What compilers did you test? OpenJDK's javac accepts it, Eclipse on which the grammar used by plyj is based on does not. This looks like a compiler bug in OpenJDK to me. The grammar does not allow for empty statements in the import section. A single semicolon is parsed as an empty type declaration. Since you cannot have imports after a type, this does not parse. For some reason, the Android guys seem to have implemented the wrong behavior as well.

So the 'real' fix for this issue would be to go to every compiler dev that allows this and demand they reject it. Implementing the wrong behavior is far from straight forward; I am not going to do it.

edit: There is a small discussion on the OpenJDK mailing list that went nowhere.

awm129 commented 9 years ago

I've tested this with OpenJDK 6 and 7. I don't really use Eclipse, but I see I do get a red squiggly line if I try to add a dangling semi-colon in there.

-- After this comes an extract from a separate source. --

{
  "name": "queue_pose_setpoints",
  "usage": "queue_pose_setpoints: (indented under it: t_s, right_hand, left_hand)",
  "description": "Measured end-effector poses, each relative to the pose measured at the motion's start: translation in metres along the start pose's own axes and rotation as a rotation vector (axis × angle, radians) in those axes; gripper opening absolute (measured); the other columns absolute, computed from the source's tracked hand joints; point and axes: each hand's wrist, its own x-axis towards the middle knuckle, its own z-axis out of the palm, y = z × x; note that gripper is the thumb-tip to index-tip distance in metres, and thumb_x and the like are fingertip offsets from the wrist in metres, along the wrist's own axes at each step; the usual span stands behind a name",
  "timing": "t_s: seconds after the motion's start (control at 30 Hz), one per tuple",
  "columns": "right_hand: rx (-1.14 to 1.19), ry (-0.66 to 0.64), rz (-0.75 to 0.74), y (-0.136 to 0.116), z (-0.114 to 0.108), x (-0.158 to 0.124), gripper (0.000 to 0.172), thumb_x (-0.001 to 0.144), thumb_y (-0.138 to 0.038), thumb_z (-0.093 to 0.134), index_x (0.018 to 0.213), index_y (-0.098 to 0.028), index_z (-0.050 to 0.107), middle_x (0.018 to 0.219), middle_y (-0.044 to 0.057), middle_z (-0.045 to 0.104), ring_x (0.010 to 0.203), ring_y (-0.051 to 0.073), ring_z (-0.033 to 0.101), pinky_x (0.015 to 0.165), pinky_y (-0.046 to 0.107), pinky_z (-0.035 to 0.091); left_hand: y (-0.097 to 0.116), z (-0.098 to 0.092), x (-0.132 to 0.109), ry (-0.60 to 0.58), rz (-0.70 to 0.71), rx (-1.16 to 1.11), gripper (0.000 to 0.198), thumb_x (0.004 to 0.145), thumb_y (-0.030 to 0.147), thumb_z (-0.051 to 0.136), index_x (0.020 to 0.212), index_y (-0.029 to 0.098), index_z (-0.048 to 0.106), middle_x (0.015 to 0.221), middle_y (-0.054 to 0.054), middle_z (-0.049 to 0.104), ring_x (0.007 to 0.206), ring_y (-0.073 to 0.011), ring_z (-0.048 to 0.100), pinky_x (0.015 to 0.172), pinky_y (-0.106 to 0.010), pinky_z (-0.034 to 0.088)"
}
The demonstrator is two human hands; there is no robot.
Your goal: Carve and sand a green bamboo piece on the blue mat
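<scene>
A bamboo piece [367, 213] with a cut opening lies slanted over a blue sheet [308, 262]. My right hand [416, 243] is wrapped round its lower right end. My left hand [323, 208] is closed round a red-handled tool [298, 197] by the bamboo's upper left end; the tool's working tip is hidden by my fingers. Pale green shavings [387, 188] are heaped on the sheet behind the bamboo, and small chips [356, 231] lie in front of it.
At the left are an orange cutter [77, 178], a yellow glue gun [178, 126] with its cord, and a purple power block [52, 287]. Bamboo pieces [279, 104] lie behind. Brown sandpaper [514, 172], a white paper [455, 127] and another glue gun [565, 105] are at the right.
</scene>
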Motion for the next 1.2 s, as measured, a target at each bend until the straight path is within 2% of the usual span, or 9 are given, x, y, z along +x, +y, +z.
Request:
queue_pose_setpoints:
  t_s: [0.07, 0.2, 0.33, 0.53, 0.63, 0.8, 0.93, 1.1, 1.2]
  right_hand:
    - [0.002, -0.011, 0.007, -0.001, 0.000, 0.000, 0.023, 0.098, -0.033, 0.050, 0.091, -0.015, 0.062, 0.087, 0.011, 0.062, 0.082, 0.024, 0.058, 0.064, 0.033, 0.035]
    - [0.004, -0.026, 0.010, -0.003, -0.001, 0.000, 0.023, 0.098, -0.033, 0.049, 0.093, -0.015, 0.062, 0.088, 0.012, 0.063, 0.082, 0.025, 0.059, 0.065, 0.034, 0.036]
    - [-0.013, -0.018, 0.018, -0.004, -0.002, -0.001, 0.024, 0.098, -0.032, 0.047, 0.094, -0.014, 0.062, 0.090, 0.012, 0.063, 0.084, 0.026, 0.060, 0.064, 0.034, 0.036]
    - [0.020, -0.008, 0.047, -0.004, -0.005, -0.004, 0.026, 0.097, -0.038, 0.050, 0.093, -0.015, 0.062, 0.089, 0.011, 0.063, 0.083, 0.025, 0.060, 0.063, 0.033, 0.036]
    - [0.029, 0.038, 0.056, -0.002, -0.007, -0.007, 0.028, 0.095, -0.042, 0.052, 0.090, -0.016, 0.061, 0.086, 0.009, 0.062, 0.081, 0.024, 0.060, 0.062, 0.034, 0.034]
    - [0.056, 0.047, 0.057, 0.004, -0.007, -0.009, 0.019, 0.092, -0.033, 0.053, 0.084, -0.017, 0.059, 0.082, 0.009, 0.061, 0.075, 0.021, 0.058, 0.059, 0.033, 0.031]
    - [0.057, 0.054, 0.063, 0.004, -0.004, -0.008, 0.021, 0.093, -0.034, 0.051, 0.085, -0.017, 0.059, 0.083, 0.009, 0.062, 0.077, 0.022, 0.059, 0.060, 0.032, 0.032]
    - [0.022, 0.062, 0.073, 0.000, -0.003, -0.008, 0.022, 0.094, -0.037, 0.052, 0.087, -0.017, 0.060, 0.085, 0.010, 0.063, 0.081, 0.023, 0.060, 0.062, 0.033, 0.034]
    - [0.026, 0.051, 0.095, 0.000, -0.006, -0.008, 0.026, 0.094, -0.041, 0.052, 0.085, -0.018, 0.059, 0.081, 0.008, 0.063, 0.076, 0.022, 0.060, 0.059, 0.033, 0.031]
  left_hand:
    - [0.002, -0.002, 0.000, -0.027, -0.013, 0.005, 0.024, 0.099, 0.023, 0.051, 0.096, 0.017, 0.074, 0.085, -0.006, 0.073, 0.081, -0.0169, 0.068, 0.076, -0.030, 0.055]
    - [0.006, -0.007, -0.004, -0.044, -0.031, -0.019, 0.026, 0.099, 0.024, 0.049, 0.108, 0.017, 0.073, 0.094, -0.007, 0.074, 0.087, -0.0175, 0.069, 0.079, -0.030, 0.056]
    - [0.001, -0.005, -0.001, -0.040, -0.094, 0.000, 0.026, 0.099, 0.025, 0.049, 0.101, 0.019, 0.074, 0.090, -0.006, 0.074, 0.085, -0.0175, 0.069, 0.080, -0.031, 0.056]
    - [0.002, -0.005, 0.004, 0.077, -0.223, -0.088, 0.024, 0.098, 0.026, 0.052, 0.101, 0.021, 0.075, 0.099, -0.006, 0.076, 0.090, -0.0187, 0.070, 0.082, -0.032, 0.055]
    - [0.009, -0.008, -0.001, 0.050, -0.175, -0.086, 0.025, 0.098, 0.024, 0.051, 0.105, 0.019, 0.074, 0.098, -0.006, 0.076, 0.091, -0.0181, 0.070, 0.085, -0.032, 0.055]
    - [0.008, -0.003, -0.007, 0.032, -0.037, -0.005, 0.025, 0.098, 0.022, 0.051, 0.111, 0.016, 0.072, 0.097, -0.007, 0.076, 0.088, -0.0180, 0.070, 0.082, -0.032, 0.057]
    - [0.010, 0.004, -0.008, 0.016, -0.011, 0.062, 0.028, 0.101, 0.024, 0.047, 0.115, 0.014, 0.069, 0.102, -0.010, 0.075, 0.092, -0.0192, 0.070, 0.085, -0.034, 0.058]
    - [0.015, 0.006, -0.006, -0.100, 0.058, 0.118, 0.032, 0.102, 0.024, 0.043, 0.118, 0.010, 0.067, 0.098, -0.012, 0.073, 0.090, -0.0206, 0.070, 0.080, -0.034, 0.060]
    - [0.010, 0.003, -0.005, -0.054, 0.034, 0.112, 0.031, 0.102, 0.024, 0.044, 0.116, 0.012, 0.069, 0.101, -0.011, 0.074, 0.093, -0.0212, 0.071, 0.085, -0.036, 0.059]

I agree that implementing wrong behavior is no good. However, I've also tested with the Oracle compilers for 6, 7, and 8. The syntax has passed each javac I've run it through. I think this lends the syntax a bit more legitimacy. The JLS has no mention of a dangling ';' yet the compiler (reference implementation?) produced by the same company accepts it.

Because all major Java compilers (OpenJDK and Oracle) appear to accept the syntax, I think I'll at least make the change locally. Thanks!

plyj is a great tool btw

musiKk commented 9 years ago

Glad you like it.

I know there is always the issue of correctness vs pragmatism. The behavior is wrong as per the spec and the OpenJDK developers are or at least have been aware of this (cf. the mailing list entry I linked in my previous comment). This is not the first time I encounter something that javac did wrong Eclipse's compiler did right.

I am not 100% opposed to have a lax mode in plyj that allows this sort of common but wrong code. But like I said, this is not trivial for me as it introduces ambiguities that have to be resolved (an intermediate semicolon can suddenly be either an empty import statement or an empty type declaration) and to be frank this goes above my capabilities. If someone can implement this in a non-intrusive way, I'd gladly include it.